Activity:
Your reply should consist of the listing, copied exactly.

Input data:
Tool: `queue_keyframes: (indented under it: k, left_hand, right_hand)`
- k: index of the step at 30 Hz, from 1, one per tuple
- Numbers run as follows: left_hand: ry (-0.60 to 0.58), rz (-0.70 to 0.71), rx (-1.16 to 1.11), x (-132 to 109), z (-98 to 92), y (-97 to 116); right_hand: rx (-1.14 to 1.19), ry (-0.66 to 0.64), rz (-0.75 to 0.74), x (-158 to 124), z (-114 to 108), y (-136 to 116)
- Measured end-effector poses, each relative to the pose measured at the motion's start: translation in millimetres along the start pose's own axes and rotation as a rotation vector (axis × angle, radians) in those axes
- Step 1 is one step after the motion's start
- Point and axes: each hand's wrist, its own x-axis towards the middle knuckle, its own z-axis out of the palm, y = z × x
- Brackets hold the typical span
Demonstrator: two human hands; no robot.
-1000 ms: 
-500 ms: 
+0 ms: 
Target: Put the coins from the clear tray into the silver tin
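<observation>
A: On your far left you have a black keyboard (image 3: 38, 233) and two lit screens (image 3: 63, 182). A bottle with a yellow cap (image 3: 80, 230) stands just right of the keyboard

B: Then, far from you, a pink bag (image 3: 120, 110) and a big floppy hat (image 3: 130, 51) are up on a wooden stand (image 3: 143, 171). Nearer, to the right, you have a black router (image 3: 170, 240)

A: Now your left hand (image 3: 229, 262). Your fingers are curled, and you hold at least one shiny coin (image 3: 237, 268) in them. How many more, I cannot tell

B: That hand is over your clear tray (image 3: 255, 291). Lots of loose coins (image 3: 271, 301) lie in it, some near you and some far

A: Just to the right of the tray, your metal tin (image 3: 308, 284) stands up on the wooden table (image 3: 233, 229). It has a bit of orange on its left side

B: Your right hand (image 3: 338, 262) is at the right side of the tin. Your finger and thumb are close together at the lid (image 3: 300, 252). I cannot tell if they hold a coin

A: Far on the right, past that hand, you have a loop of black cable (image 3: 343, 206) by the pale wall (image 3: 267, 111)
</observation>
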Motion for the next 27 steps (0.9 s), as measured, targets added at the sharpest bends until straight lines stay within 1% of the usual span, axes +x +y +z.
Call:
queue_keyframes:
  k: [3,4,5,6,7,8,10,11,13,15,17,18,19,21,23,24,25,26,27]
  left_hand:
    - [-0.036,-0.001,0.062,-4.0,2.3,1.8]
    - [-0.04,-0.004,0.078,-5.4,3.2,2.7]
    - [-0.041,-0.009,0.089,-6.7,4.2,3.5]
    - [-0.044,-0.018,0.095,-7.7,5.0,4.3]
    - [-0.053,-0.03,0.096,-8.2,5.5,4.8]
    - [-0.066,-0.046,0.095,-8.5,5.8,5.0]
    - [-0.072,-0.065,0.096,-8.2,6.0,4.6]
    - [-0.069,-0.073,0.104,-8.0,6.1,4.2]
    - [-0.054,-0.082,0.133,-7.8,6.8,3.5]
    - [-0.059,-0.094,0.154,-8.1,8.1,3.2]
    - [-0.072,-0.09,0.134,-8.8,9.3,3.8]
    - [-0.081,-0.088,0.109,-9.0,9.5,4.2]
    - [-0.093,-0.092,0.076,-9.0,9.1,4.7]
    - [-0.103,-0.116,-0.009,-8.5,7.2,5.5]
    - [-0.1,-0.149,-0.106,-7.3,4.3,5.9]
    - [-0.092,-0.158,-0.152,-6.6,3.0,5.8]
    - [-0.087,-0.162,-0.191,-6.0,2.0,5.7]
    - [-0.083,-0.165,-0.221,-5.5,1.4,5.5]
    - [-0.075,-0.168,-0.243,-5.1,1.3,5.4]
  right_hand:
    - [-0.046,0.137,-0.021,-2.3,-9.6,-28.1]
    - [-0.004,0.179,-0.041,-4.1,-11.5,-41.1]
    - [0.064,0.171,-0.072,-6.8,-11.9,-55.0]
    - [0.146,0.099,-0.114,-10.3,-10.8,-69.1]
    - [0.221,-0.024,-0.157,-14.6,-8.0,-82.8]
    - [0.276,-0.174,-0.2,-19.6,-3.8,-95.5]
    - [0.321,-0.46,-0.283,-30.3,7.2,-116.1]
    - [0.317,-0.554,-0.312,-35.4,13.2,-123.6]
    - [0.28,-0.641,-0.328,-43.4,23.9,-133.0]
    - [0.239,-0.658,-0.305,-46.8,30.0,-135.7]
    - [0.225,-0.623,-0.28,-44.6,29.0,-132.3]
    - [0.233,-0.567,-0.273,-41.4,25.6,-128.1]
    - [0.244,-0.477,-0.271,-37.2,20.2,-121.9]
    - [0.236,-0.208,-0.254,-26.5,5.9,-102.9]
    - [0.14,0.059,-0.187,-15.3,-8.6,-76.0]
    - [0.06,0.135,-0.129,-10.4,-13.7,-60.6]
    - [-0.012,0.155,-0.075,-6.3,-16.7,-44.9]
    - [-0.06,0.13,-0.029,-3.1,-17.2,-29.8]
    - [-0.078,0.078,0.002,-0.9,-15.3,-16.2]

Task answer:
Tool: `queue_keyframes: (indented under it: k, left_hand, right_hand)`
- k: index of the step at 30 Hz, from 1, one per tuple
- Numbers run as follows: left_hand: ry (-0.60 to 0.58), rz (-0.70 to 0.71), rx (-1.16 to 1.11), x (-132 to 109), z (-98 to 92), y (-97 to 116); right_hand: rx (-1.14 to 1.19), ry (-0.66 to 0.64), rz (-0.75 to 0.74), x (-158 to 124), z (-114 to 108), y (-136 to 116)
- Measured end-effector poses, each relative to the pose measured at the motion's start: translation in millimetres along the start pose's own axes and rotation as a rotation vector (axis × angle, radians) in those axes
- Step 1 is one step after the motion's start
- Point and axes: each hand's wrist, its own x-axis towards the middle knuckle, its own z-axis out of the palm, y = z × x
- Brackets hold the typical span
Demonstrator: two human hands; no robot.
-1000 ms: 
-500 ms: 
+0 ms: 
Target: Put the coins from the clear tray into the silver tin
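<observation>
A: On your far left you have a black keyboard (image 3: 38, 233) and two lit screens (image 3: 63, 182). A bottle with a yellow cap (image 3: 80, 230) stands just right of the keyboard

B: Then, far from you, a pink bag (image 3: 120, 110) and a big floppy hat (image 3: 130, 51) are up on a wooden stand (image 3: 143, 171). Nearer, to the right, you have a black router (image 3: 170, 240)

A: Now your left hand (image 3: 229, 262). Your fingers are curled, and you hold at least one shiny coin (image 3: 237, 268) in them. How many more, I cannot tell

B: That hand is over your clear tray (image 3: 255, 291). Lots of loose coins (image 3: 271, 301) lie in it, some near you and some far

A: Just to the right of the tray, your metal tin (image 3: 308, 284) stands up on the wooden table (image 3: 233, 229). It has a bit of orange on its left side

B: Your right hand (image 3: 338, 262) is at the right side of the tin. Your finger and thumb are close together at the lid (image 3: 300, 252). I cannot tell if they hold a coin

A: Far on the right, past that hand, you have a loop of black cable (image 3: 343, 206) by the pale wall (image 3: 267, 111)
</observation>
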Motion for the next 27 steps (0.9 s), as measured, targets added at the sharpest bends until straight lines stay within 1% of the usual span, axes +x +y +z.
Call:
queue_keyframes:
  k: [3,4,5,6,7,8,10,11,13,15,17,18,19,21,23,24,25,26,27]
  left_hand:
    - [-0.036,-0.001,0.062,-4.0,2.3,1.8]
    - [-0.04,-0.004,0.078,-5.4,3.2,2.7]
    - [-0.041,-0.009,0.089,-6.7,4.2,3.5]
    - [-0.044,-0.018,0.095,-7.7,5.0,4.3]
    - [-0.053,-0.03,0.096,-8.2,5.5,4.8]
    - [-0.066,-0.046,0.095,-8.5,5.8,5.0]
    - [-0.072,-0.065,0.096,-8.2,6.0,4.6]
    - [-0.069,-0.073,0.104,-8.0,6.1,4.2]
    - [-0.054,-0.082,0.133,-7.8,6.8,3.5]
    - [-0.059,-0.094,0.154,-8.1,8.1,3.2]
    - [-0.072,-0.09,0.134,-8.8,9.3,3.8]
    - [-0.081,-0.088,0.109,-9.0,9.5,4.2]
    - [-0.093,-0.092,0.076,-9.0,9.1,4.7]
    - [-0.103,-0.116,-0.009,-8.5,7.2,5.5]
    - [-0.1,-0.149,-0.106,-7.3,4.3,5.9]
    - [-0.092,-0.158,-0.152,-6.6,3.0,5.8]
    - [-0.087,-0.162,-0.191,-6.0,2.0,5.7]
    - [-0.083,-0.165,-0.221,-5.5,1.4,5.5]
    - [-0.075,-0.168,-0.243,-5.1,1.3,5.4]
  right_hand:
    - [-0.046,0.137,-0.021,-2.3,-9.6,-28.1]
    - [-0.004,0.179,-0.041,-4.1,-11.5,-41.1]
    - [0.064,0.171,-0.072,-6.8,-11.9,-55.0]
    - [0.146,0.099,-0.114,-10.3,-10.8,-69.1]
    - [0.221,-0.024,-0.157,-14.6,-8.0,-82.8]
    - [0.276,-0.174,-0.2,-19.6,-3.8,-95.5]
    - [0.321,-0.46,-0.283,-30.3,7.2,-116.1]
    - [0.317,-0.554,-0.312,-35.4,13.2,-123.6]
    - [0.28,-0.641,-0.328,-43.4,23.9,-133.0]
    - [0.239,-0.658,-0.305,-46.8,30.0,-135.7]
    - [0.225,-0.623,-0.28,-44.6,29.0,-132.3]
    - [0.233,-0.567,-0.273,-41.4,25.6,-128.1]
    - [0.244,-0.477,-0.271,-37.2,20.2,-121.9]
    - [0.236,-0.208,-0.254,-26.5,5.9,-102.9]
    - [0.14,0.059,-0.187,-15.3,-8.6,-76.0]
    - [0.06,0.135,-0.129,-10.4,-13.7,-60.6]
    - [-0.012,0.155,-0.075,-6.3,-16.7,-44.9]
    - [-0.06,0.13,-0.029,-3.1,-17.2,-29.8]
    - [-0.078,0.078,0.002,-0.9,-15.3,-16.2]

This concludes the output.